All right, title, and interest (including all copyrights and other intellectual property rights) in the services belong to OMICX or its third-party suppliers. The Buyer acquires no ownership of copyright or other intellectual property rights or proprietary interest in the services, platform or copies thereof.
The Buyer may not use the services or platform in any fashion that infringes the copyright or proprietary interests therein. The Buyer may not remove or obscure the copyright notice or other notices contained in materials retrieved from the services or platform.
The services are provided on an “as is”, “as available” basis and OMICX excludes all representations, warranties or guarantees, whether express or implied, by statute, trade or otherwise, including without limitation that the services and the platform are or will be complete or free from errors.
OMICX shall not be liable for any loss, injury, claim, liability, or damage of any kind resulting in any way from:
To the maximum extent permitted by law, the aggregate liability of the Seller whether for breach of this agreement or in tort (including negligence) or for any other statutory cause of action shall not exceed the lesser of the Buyer’s actual direct damages or the amount the Buyer paid for the services in the twelve month period immediately preceding the date the claim arose. The Buyer’s right to monetary damages in that amount shall be in lieu of all other remedies which the Buyer may have against the Seller.
The Seller shall not be liable for any special, indirect, incidental, or consequential damages of any kind whatsoever (including, without limitation, loss of profits, contracts, business, revenue, goodwill, anticipated savings, business information or data) in any way due to, resulting from, or arising in connection with the services or materials made available through the platform.
The Seller may use the Buyer’s name and logo: (i) in a general listing of users of its products and services on its website; and (ii) as reasonably necessary to perform any services.
In connection with the use of its services and in particular the services available on its platform, the Seller, as data controller, may collect and process personal data concerning the Buyer.
The Seller is committed to respecting the privacy rules of its customers, prospects and visitors of its website. All the processing of personal data implemented within the framework of accessible services complies with the local regulations applicable to the protection of personal data, and in particular the provisions of the French Data Protection Act of 6 January 1978 as amended and the General Data Protection Regulation (EU Regulation 2016/679) or “GDPR”.
The Seller is responsible for the processing of the Buyer’s personal data as part of these filing systems. The respective responsibilities for compliance with the rules on the protection of personal data have been determined by agreement.
In order to ensure the proper application of these rules, the Seller has appointed a Data Protection Officer who is the privileged intermediary of the French Data Protection Authority (CNIL): [email protected]

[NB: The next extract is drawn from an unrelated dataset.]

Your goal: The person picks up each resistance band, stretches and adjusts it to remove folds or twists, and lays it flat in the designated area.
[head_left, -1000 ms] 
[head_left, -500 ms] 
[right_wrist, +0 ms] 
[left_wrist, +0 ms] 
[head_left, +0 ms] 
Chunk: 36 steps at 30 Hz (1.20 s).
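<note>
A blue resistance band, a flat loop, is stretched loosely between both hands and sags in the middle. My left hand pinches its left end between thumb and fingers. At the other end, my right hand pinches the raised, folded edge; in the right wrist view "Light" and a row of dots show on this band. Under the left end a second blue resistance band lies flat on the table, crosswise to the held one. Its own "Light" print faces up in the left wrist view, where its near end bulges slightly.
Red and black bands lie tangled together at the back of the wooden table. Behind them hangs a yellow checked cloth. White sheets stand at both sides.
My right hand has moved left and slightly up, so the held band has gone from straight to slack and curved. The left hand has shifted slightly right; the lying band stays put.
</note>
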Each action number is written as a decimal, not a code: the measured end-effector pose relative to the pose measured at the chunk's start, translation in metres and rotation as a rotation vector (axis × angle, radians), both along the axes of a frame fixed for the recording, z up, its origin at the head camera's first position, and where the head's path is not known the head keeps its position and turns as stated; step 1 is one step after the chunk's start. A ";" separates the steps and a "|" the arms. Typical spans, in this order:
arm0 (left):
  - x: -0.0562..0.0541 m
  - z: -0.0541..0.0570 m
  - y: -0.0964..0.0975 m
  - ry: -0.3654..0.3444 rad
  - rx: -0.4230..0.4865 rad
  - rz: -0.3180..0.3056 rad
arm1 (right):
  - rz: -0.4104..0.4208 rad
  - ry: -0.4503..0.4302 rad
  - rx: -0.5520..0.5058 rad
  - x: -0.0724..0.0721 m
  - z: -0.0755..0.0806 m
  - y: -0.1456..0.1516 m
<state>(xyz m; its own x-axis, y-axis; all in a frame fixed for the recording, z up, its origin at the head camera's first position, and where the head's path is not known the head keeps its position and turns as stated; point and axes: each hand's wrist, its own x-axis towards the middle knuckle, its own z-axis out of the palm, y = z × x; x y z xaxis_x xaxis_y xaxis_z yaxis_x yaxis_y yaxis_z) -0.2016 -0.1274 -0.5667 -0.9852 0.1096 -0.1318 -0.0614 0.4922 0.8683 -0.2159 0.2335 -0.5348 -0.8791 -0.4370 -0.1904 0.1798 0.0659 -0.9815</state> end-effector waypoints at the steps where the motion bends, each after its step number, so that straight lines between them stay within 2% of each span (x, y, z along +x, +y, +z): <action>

The Terms are governed in their entirety by French law exclusive of those laws relating to choice of law. Any dispute arising from the interpretation or application of this Agreement shall be subject to the jurisdiction of the Rouen courts, France.
The Seller cannot be held liable for failure to fulfil one of its commitments to the Buyer, if this failure is due to a case of force majeure such as war, strike (in-house or at one of its service providers), lock-out, accident, fire, ice, flood, bad weather, interruption or suspension of means of communication and/or transport, blockade, blockage of exports, prohibited import or export, cessation of production or delivery, regulatory decision of an administrative supervisory body, etc.
In this situation, the Seller shall inform the Buyer of this impossibility and the measures taken to remedy it.